# [Exercise description]
Your task is to give the listing below back word for word, pictures excluded.

# [Raw data]
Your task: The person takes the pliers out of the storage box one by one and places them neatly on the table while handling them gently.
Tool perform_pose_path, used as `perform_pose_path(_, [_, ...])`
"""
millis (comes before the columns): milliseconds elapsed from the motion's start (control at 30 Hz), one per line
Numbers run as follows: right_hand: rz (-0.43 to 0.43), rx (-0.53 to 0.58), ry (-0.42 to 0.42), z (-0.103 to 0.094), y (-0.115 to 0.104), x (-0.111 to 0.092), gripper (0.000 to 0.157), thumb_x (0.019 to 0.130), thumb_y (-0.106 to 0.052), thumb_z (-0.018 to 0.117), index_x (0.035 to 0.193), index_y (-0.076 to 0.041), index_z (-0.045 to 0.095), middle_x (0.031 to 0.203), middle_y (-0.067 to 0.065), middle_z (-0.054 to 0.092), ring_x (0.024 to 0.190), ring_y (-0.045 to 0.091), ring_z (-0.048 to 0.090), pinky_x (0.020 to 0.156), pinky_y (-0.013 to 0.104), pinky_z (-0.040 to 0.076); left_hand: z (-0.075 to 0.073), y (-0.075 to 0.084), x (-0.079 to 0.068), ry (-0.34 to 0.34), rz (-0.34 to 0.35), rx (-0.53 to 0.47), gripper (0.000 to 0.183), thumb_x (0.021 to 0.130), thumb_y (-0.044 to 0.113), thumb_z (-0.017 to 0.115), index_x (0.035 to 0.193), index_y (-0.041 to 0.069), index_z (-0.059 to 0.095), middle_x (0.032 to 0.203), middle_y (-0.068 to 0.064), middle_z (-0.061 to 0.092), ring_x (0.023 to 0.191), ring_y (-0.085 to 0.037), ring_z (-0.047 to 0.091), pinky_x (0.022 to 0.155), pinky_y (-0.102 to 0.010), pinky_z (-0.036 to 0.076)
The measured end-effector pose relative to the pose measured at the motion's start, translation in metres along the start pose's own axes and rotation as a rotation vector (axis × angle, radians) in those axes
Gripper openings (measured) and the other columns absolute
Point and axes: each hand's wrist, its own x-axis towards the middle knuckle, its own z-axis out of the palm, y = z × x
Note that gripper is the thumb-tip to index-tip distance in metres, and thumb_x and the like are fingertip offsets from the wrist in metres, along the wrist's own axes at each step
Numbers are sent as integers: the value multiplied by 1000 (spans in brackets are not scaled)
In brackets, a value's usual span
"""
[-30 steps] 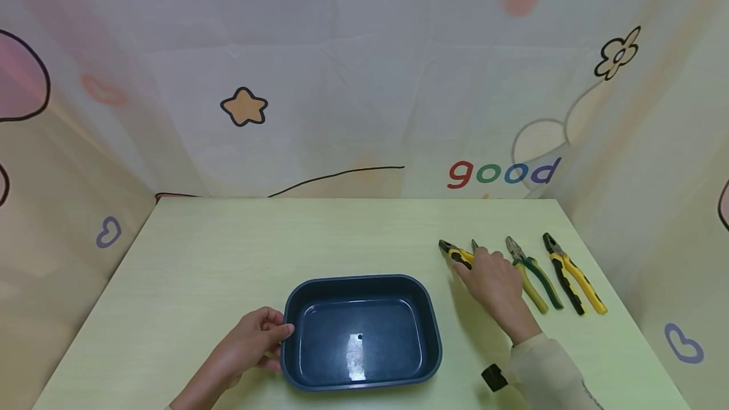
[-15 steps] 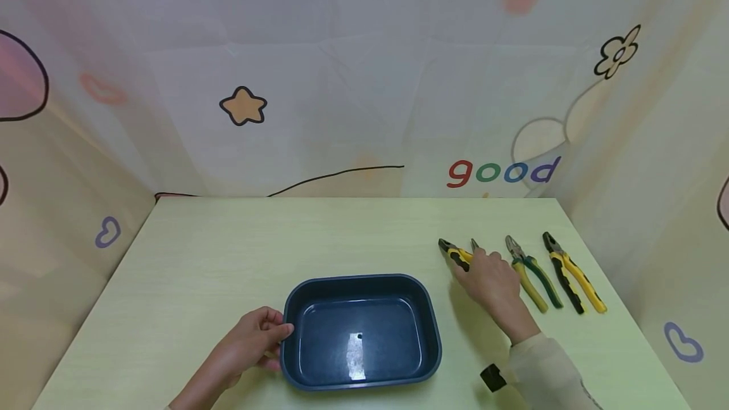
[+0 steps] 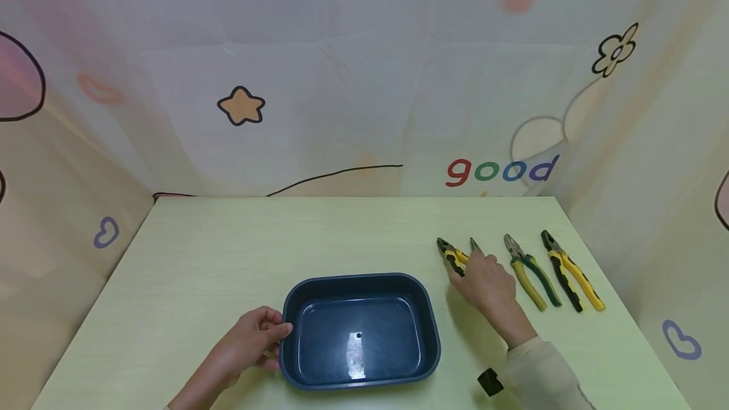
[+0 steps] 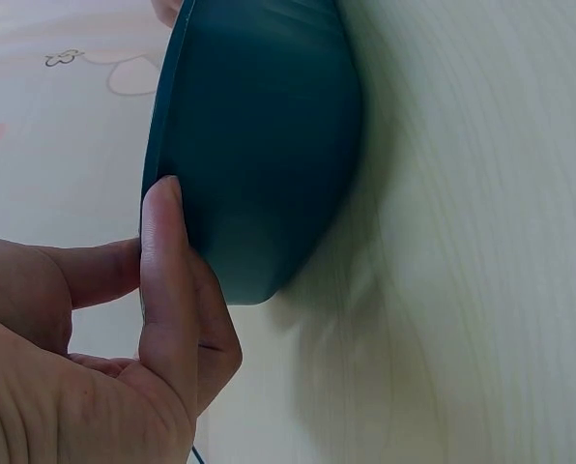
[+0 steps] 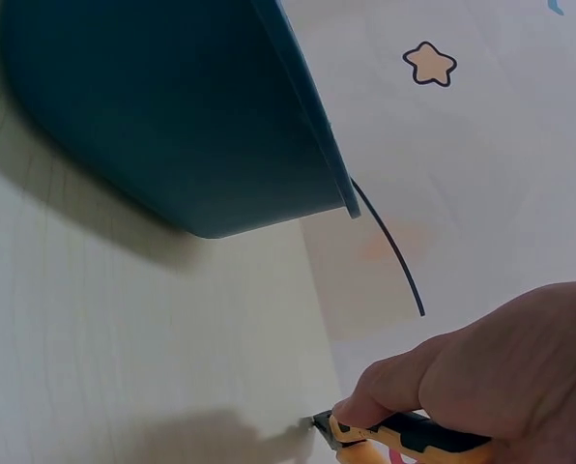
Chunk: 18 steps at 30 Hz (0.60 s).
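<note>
A dark blue rectangular tray (image 3: 359, 276) stands on the table. My left hand (image 3: 242, 343) pinches its left rim, thumb over the edge and fingers on the outer wall; the left wrist view shows fingers against the wall (image 4: 259, 126). My right hand (image 3: 484, 283) is beyond the tray's right side, holding yellow-and-black pliers (image 3: 452, 257) whose dark head points away and left. In the right wrist view the thumb lies along these pliers' handle (image 5: 423, 432); the other fingers are hidden. A slim metal tip (image 3: 475, 245), belonging to another tool, shows just past the right hand.
Green-handled pliers (image 3: 526, 283) lie right of the right hand. Farther right are other yellow-and-black pliers (image 3: 579, 279), near the table's right edge. A printed curtain (image 3: 307, 81) hangs behind and along both sides. A small black block (image 3: 490, 382) sits by the right sleeve.
The right hand has shifted slightly left, and the pliers it holds have turned a little. The left hand and tray stay put; the head view has drifted slightly.
</note>
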Motion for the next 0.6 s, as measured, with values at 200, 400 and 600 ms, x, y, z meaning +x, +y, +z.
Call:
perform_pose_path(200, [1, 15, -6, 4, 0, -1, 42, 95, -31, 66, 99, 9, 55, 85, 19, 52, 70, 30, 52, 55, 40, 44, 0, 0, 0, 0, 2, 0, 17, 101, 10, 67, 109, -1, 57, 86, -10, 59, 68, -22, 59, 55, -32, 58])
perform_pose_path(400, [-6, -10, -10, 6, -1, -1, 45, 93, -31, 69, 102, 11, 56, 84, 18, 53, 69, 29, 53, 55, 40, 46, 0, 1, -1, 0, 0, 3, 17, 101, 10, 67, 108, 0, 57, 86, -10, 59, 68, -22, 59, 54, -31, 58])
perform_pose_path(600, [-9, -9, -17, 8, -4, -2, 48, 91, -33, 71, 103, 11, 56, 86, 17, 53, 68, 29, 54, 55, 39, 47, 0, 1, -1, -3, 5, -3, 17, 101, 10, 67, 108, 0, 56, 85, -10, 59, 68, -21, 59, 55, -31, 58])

# [Expected output]
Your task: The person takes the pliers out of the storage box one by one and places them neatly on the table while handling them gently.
Tool perform_pose_path, used as `perform_pose_path(_, [_, ...])`
"""
millis (comes before the columns): milliseconds elapsed from the motion's start (control at 30 Hz), one per line
Numbers run as follows: right_hand: rz (-0.43 to 0.43), rx (-0.53 to 0.58), ry (-0.42 to 0.42), z (-0.103 to 0.094), y (-0.115 to 0.104), x (-0.111 to 0.092), gripper (0.000 to 0.157), thumb_x (0.019 to 0.130), thumb_y (-0.106 to 0.052), thumb_z (-0.018 to 0.117), index_x (0.035 to 0.193), index_y (-0.076 to 0.041), index_z (-0.045 to 0.095), middle_x (0.031 to 0.203), middle_y (-0.067 to 0.065), middle_z (-0.054 to 0.092), ring_x (0.024 to 0.190), ring_y (-0.045 to 0.091), ring_z (-0.048 to 0.090), pinky_x (0.020 to 0.156), pinky_y (-0.013 to 0.104), pinky_z (-0.040 to 0.076); left_hand: z (-0.075 to 0.073), y (-0.075 to 0.084), x (-0.079 to 0.068), ry (-0.34 to 0.34), rz (-0.34 to 0.35), rx (-0.53 to 0.47), gripper (0.000 to 0.183), thumb_x (0.021 to 0.130), thumb_y (-0.044 to 0.113), thumb_z (-0.017 to 0.115), index_x (0.035 to 0.193), index_y (-0.041 to 0.069), index_z (-0.059 to 0.095), middle_x (0.032 to 0.203), middle_y (-0.068 to 0.064), middle_z (-0.061 to 0.092), ring_x (0.023 to 0.191), ring_y (-0.085 to 0.037), ring_z (-0.047 to 0.091), pinky_x (0.022 to 0.155), pinky_y (-0.102 to 0.010), pinky_z (-0.036 to 0.076)
The measured end-effector pose relative to the pose measured at the motion's start, translation in metres along the start pose's own axes and rotation as a rotation vector (axis × angle, radians) in those axes
Gripper openings (measured) and the other columns absolute
Point and axes: each hand's wrist, its own x-axis towards the middle knuckle, its own z-axis out of the palm, y = z × x
Note that gripper is the thumb-tip to index-tip distance in metres, and thumb_x and the like are fingertip offsets from the wrist in metres, along the wrist's own axes at each step
Numbers are sent as integers: the value multiplied by 1000 (spans in brackets are not scaled)
In brackets, a value's usual span
"""
[-30 steps] 
[-15 steps] 
[+0 steps] 
[+0 steps] 
[+0 steps] 
Chunk: 18 steps at 30 Hz (0.60 s).
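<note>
A dark blue rectangular tray (image 3: 359, 276) stands on the table. My left hand (image 3: 242, 343) pinches its left rim, thumb over the edge and fingers on the outer wall; the left wrist view shows fingers against the wall (image 4: 259, 126). My right hand (image 3: 484, 283) is beyond the tray's right side, holding yellow-and-black pliers (image 3: 452, 257) whose dark head points away and left. In the right wrist view the thumb lies along these pliers' handle (image 5: 423, 432); the other fingers are hidden. A slim metal tip (image 3: 475, 245), belonging to another tool, shows just past the right hand.
Green-handled pliers (image 3: 526, 283) lie right of the right hand. Farther right are other yellow-and-black pliers (image 3: 579, 279), near the table's right edge. A printed curtain (image 3: 307, 81) hangs behind and along both sides. A small black block (image 3: 490, 382) sits by the right sleeve.
The right hand has shifted slightly left, and the pliers it holds have turned a little. The left hand and tray stay put; the head view has drifted slightly.
</note>
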Motion for the next 0.6 s, as measured, with values at 200, 400 and 600 ms, x, y, z meaning +x, +y, +z.
Call:
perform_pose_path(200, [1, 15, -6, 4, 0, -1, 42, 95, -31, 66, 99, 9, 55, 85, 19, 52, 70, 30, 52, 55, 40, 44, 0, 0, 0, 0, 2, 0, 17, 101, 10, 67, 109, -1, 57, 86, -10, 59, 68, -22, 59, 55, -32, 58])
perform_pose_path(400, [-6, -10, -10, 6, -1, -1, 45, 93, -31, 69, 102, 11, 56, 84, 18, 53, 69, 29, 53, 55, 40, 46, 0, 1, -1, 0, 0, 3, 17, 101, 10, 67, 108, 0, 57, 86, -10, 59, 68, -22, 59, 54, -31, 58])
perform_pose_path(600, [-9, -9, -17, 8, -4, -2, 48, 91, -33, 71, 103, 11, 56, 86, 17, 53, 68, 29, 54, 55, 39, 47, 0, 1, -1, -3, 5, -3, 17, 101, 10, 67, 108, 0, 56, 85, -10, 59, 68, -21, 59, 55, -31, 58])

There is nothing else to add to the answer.